Mozilla’s ambitious plan to teach ethics in the age of evil tech
For decades, popular wisdom held that technology was undeniably a good thing. But in the last few years, it’s become increasingly clear that’s not the case: Poorly designed technology can fuel the spread of misinformation, entrench systematic racism and sexism, erode personal privacy, and aid divisiveness and extremism.
How do you address such monumental societal changes? For Mitchell Baker, the founder and chairwoman of the Mozilla Foundation, it starts with education.
Today, Mozilla, along with Omidyar Network, Schmidt Futures, and Craig Newmark Philanthropies, is launching a competition for professors and educators to effectively integrate ethics into computer science education at the undergraduate level. The context, called the Responsible Computer Science Challenge, will award up to $3.5 million over the next two years to proposals focused on how to make ethics relevant to young technologists.
“You can’t take an ethics course from 50 or even 25 years ago and drop it in the middle of a computer science program and expect it to grab people or be particularly applicable,” Baker says. “We are looking to encourage ways of teaching ethics that make sense in a computer science program, that make sense today, and that make sense in understanding questions of data.”
What might that look like? The competition is encouraging professors to propose changes to class material, like integrating a reading assignment on ethics to go with each project, or to methodology, like having computer science sections co-taught with teaching assistants from the ethics department. The first stage of the challenge will award these proposals up to $150,000 to try out their ideas firsthand, likely at the university where the educator teaches. The second stage will take the best of the pilots and grant them $200,000 to help them scale to other universities. Each idea will be judged by an independent panel of experts from academia and tech companies.

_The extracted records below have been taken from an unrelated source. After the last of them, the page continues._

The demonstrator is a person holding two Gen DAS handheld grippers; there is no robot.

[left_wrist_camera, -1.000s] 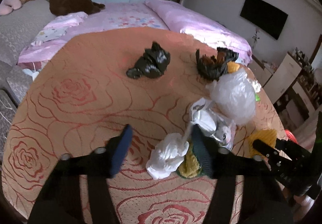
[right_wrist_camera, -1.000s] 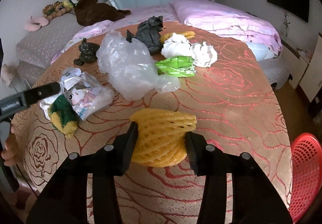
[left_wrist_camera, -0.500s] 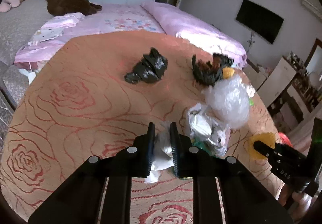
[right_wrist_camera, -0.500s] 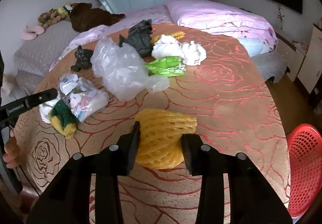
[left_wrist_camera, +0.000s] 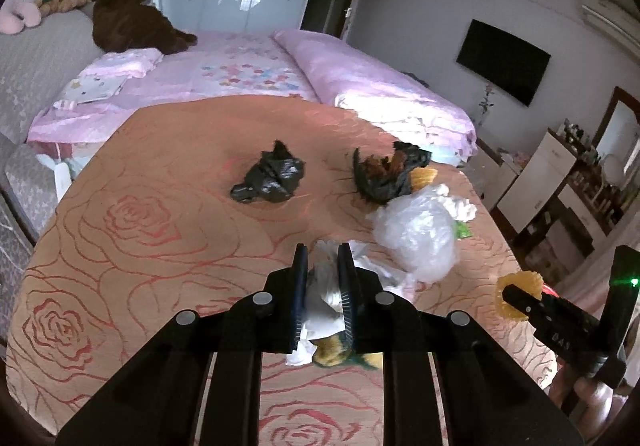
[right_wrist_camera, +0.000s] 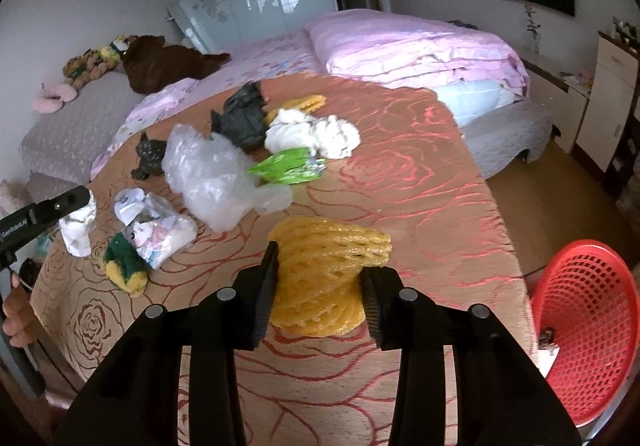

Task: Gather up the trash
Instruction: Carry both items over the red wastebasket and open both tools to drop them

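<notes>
Both hands are loaded now; the left gripper (left_wrist_camera: 323,286) has its fingers clamped on a crumpled white paper wad (left_wrist_camera: 322,296), pinched tight between the pads and, by the look of it, just clear of the rose-patterned orange tabletop (left_wrist_camera: 160,213); the right gripper (right_wrist_camera: 320,288) has its fingers pressed into a yellow foam fruit net (right_wrist_camera: 324,270), which bulges between them. So the pick-up step looks done on both sides, and the carry is next. The red plastic mesh basket (right_wrist_camera: 588,322) sits below the tabletop's edge on the right; that seems the likely drop point; the right hand is nearer. Plenty is left: a clear plastic bag (right_wrist_camera: 212,177), a green wrapper (right_wrist_camera: 286,167), black crumpled bags (left_wrist_camera: 270,179).
</notes>
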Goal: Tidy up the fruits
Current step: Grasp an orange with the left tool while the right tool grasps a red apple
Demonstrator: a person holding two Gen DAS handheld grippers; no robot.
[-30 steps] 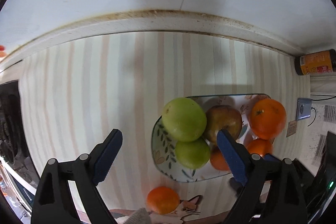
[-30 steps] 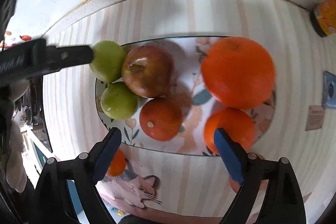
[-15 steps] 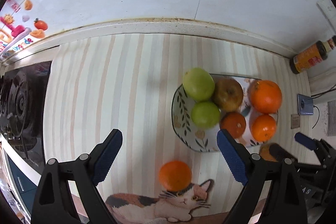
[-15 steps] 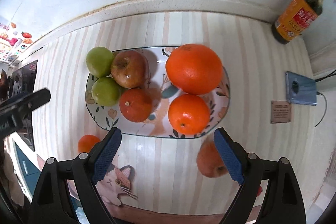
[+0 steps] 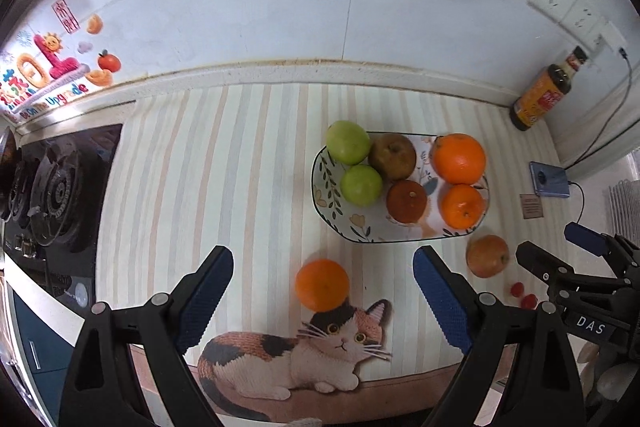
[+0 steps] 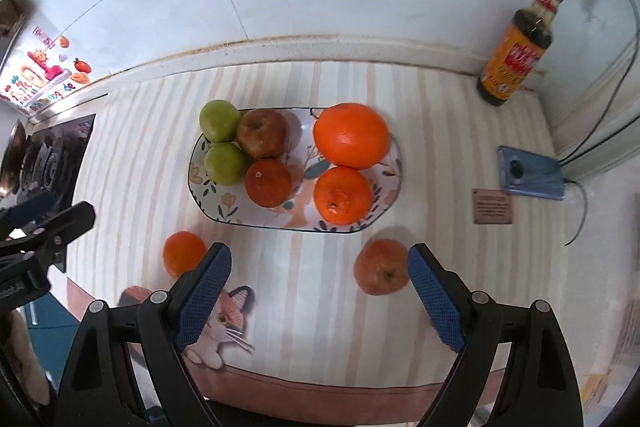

Baker hopes that the competition–and its prize money–will yield practical ideas that are both substantial and relevant. It shouldn’t be a required course that students take just to check a box before graduating, she says. Instead of being overly philosophical, the coursework should use hypotheses and logic to underpin ideas. The goal? To create a new way of talking about technology, one that incorporates more humanistic principles.
“Ideally we’d start to build a language for how you talk about ethics or how you think about the impact of technology,” she says. “Nothing as crisp as a mathematical formula, but you would have concepts that the next generation of technologists would understand and be able to talk about.”
Fundamentally, Baker believes that reinvigorating the standards for technical education can help change the set of underlying assumptions we have about technology. That’s what is currently happening with the assumption that algorithms are neutral. But in the last five years, this idea has been challenged. Now when you talk about algorithmic accountability, there’s greater understanding than there was before, even if it hasn’t penetrated very far yet. New York City even has a new law to investigate its own algorithms and hold them accountable.
Baker finds the assumption that STEM education is always good similarly dubious. “Of course tech education is good, but STEM without any understanding of humanity is going to breed a set of technologists who don’t know, even if they want to, how to build positive things for humanity,” Baker says. “The technologists, the founders, the MBA-types building businesses–do they even have the frameworks to think about a set of issues other than speed and performance?”
There’s already a burgeoning movement to integrate ethics into the computer science classroom. Harvard and MIT have launched a joint class on the ethics of AI. UT Austin has an ethics class for computer science majors that it plans to eventually make a requirement. Stanford similarly is developing an ethics class within its computer science department. But many of these are one-off initiatives, and a national challenge of this type will provide the resources and incentive for more universities to think about these questions–and theoretically help the best ideas scale across the country.
Still, Baker says she’s sometimes cynical about how much impact ethics classes will have without broader social change. “There’s a lot of power and institutional pressure and wealth” in making decisions that are good for business, but might be bad for humanity, Baker says. “The fact you had some classes in ethics isn’t going to overcome all that and make things perfect. People have many motivations.”
Even so, teaching young people how to think about tech’s implications with nuance could help to combat some of those other motivations–primarily, money. The conversation shouldn’t be as binary as code; it should acknowledge typical ways data is used and help young technologists talk and think about the difference between providing value and being invasive.
“We’re at the end of the spectrum where we don’t have the tools or the ways of thinking for those who are able and want to think about this and build it in–we just don’t have any tools,” Baker says. “And so educating the next generation of technologists about how to think about this and talk about this and how to respond to it is maybe not the first step, but it is an important foundational step.”